SÃO PAULO, SP (UOL/FOLHAPRESS) – As cinzas do fotógrafo Sebastião Salgado foram depositadas no sábado (16) nas raízes de uma peroba-amarela no Instituto Terra, em Aimorés, Minas Gerais -a mesma fazenda em que o artista cresceu e que se transformou, anos depois, em sua grande obra de recuperação ambiental.

A cerimônia reuniu familiares, amigos e autoridades no local que marcou a infância e a adolescência do fotógrafo. O gesto simbolizou não apenas a despedida, mas também a última missão de Salgado: nutrir, com seu corpo, a árvore que agora integra a floresta renascida pelo projeto que ele próprio fundou.

Durante a homenagem, a mulher do fotógrafo, Lélia Salgado, recordou o caráter íntegro e a dignidade do artista. O fotógrafo foi descrito como alguém movido por ideias grandiosas e pela coragem de persegui-las.

Para a família, o ato de depositar as cinzas no Instituto Terra foi carregado de significado: era ali, entre o céu e a luz filtrada pelas árvores, que o olhar de Sebastião havia se formado. O lugar que o ensinou a enxergar o mundo tornou-se, assim, sua morada final.

“Tristeza por me dar conta que o Sebastião partiu, mas também alegria de ver um grupo tão grande, tão representativo de amigos, familiares e que trabalharam com ele”, afirmou Mauro Vieira, ministro das Relações Exteriores.

Após os discursos, as cinzas foram enterradas junto às raízes da peroba-amarela e a urna próxima a ela. Em seguida, familiares e convidados jogaram pétalas brancas sobre a terra, selando a homenagem a um homem que fez da fotografia um instrumento de transformação social.

O FOTÓGRAFO QUE MUDOU A FORMA DE VER O MUNDO

Salgado inovou ao retratar populações em situações de desigualdade, guerras e miséria, quase sempre em preto e branco, preferindo apresentar séries fotográficas em vez de imagens isoladas. Essa escolha refletia sua recusa em separar o indivíduo do contexto social que o moldava.

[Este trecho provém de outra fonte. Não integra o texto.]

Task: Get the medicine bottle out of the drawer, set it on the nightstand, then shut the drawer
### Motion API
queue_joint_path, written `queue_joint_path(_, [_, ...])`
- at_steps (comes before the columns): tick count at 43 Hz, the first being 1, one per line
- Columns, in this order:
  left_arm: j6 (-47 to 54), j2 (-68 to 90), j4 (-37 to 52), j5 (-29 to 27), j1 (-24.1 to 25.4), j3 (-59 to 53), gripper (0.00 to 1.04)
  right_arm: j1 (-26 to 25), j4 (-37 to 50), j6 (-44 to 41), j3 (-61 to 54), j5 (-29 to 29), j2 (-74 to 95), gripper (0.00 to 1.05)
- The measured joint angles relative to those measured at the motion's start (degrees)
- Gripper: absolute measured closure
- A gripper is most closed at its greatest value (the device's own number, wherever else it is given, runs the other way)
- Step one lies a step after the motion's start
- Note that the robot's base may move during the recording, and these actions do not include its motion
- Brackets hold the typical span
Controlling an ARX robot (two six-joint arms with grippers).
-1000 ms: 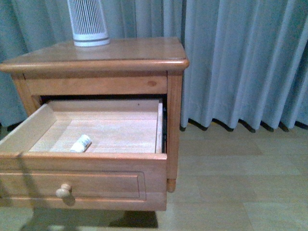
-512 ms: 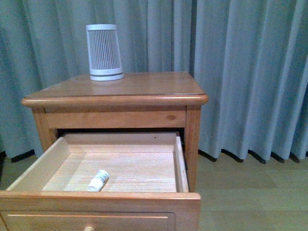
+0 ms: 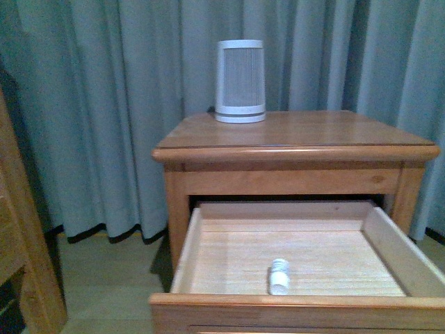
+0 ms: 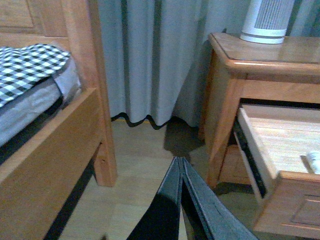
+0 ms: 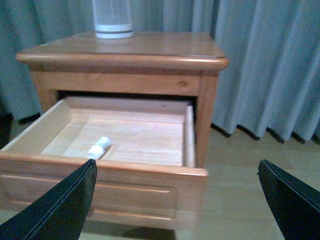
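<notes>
Beside the bed frame (image 4: pixel 75 135), the left tool (image 4: pixel 180 161) hangs low, blades pressed together, apart from the nightstand (image 3: pixel 175 209). A ribbed cylinder (image 3: pixel 240 81) stands at the back of the worktop (image 3: pixel 327 129). The medicine bottle (image 3: pixel 279 275) lies on its side in the open drawer (image 3: pixel 185 250), near its front panel. The right tool (image 5: pixel 176 164) faces it, blades spread wide. The round bottle may roll from a skewed pinch, or a blade may strike that panel.

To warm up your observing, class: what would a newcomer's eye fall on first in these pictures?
The open drawer of the nightstand, with a small white bottle lying on its side near the front. Next, the ribbed white cylinder standing at the back of the top, before a grey-blue curtain.
</notes>
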Motion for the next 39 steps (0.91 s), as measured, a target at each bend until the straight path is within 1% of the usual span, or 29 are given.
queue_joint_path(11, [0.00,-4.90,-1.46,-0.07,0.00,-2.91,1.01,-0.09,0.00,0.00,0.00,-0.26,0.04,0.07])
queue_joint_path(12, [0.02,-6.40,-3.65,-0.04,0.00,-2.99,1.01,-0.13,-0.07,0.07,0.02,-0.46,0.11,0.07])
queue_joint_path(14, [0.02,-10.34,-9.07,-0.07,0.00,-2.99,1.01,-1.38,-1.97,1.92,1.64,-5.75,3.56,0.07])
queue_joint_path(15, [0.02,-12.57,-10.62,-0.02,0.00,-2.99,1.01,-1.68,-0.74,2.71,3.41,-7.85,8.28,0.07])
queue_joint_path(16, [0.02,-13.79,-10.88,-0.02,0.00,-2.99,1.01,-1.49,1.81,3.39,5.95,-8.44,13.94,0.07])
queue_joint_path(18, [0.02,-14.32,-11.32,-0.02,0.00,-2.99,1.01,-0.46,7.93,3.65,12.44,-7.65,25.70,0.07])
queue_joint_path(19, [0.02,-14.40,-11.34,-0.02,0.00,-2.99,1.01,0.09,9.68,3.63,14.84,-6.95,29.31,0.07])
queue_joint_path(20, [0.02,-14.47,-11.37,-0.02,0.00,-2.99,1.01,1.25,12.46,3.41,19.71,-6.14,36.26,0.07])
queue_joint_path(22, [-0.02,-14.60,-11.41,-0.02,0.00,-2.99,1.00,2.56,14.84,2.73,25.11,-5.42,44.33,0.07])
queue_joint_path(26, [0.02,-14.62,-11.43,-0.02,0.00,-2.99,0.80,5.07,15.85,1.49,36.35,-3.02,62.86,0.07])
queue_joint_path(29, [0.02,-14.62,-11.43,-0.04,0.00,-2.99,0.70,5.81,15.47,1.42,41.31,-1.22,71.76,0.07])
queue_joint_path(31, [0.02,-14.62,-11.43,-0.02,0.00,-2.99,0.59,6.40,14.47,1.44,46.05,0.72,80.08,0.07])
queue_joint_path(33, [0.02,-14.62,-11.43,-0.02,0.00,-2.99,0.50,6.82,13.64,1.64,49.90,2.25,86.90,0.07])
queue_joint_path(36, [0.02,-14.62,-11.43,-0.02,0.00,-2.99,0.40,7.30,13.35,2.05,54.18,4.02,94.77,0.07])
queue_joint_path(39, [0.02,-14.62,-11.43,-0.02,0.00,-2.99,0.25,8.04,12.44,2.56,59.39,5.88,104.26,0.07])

Mineiro, era o sexto de dez filhos -e o único homem entre nove irmãs. Formado em Economia, foi obrigado a se exilar em Paris em 1969, durante a ditadura militar. Ali trabalhou na Organização Internacional do Café e, em viagens pela África, descobriu na fotografia uma maneira mais poderosa de revelar realidades do que qualquer relatório econômico.

Sua carreira deslanchou a partir dos anos 1970, com reportagens sobre a seca no Sahel e os trabalhadores imigrantes na Europa. Em 1979, entrou para a Magnum Photos e iniciou projetos documentais de fôlego, como a série sobre camponeses da América Latina, que deu origem ao livro Autres Amériques (1986).

Vieram depois registros de refugiados africanos da seca em colaboração com os Médicos Sem Fronteiras e a série Workers (1987-1992), que correu o mundo em exposições. Sua obra alcançou o grande público também pelo cinema, com o documentário O Sal da Terra (2014), dirigido por Wim Wenders e Juliano Salgado, indicado ao Oscar de Melhor Documentário.